# Trying to avoid a cycle in my new tank, how long until a filter should be seeded?



## jennesque (May 11, 2011)

I'm in the planning stage of a tank that will be more than likely 7 gallons, give or tank one gallon. I have a sponge filter on it's way in the mail and I also already have a piece of driftwood I plan to use in the tank. I also have some marimo balls and java moss that will be used in the tank. I plan on putting all of this in my established 29 gallon tank & having the filter run for a while to get seeded. 

Is this a good idea to avoid cycling the tank? How long should I have the filter running in the established tank to make sure there is plenty of bacteria colonized on the filter? I can also put some of the new substrate in a bag into the tank to seed that as well if you think it would help.. I sortof want to do that as an extra safety measure.
_Posted via Mobile Device_


----------



## Tazman (Jan 15, 2012)

You would be looking at leaving the sponge filter in the tank for at least 3-4 weeks to help it seed with bacteria.

The substrate same time, a mesh bag or womans stocking can be used to hold it while seeding takes place.

What do you plan on keeping in the tank? as 6-7 gallons is not a lot of room for anything really.


----------



## Geomancer (Aug 23, 2010)

It's a very good idea to have a tank cycled before adding any fish. Seeding the tank is a good method of getting that done. You still want to wait a month though for the new filter to get seeded in the established tank.

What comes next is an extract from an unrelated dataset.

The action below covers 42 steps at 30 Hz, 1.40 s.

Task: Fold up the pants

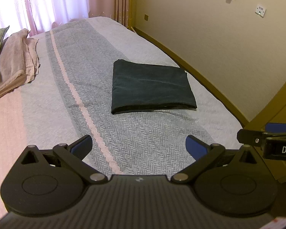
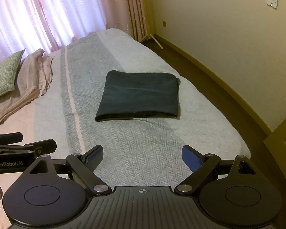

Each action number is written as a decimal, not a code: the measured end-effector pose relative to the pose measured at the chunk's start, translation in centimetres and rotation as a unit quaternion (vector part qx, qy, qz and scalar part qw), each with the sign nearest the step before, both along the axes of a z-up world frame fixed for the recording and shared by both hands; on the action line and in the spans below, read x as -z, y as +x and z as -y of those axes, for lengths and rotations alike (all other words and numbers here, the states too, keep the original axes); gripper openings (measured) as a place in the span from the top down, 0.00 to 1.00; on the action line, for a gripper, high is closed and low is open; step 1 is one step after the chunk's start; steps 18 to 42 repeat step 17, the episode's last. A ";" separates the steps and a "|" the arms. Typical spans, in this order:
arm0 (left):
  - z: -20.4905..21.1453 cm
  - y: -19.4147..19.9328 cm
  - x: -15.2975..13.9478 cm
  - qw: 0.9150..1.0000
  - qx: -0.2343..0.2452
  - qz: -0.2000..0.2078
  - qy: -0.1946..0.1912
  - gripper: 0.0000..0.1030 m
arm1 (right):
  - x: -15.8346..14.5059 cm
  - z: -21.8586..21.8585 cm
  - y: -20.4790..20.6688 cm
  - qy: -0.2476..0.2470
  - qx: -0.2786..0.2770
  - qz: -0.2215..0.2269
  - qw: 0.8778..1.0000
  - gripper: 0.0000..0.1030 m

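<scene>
Dark teal pants (image 1: 152, 87), folded into a flat, thick rectangle, lie on a bed covered by a grey herringbone blanket (image 1: 143, 143) with one pale pink stripe. They sit toward the bed's right edge, near the cream wall (image 1: 219, 38), the rounded fold facing the foot of the bed. Both handheld black grippers hang above the foot end, well apart from the pants. The left gripper (image 1: 139, 145) has its blue-padded jaws spread wide and holds nothing. The right gripper (image 2: 142, 155) is likewise wide and empty. Rumpled pink bedding (image 2: 34, 72) and a green checked pillow (image 2: 5, 74) lie along the bed's left edge, below pink curtains (image 2: 47, 9).
</scene>
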<state>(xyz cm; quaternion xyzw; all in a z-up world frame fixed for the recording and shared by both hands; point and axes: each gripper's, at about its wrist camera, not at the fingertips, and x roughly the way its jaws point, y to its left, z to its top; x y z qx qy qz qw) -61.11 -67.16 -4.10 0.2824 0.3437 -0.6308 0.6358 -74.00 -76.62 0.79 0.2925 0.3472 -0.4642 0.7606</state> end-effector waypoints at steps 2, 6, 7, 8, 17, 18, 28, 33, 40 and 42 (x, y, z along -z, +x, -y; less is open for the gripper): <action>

The instant method is using already established media from an established tank. This is a lot easier if your established tank has a canister or Aquaclear style filter that has media compartments. That way you can take a bit, while leaving enough to keep your established tank going.

Live plants help, but the moss balls and Java Fern are very slow growing so they won't contribute much. Floating plants, and fast growing stem plants can do wonders. Some have had luck instant cycling with plants that way. I haven't been quite that lucky, but much milder than without.


----------



## AbbeysDad (Mar 28, 2011)

I agree that you need 2-4 weeks (longer is better) to seed a sponge filter with beneficial bacteria from an established tank to place in a new one. But a caution is that there may still be a mini cycle depending on the bio-load you place in the new tank. If you pre-seed the filter sponge, only add a fish or two at one week intervals to best ensure success.
And of course, routine water tests best ensure against dangerous ammonia or nitrite spikes.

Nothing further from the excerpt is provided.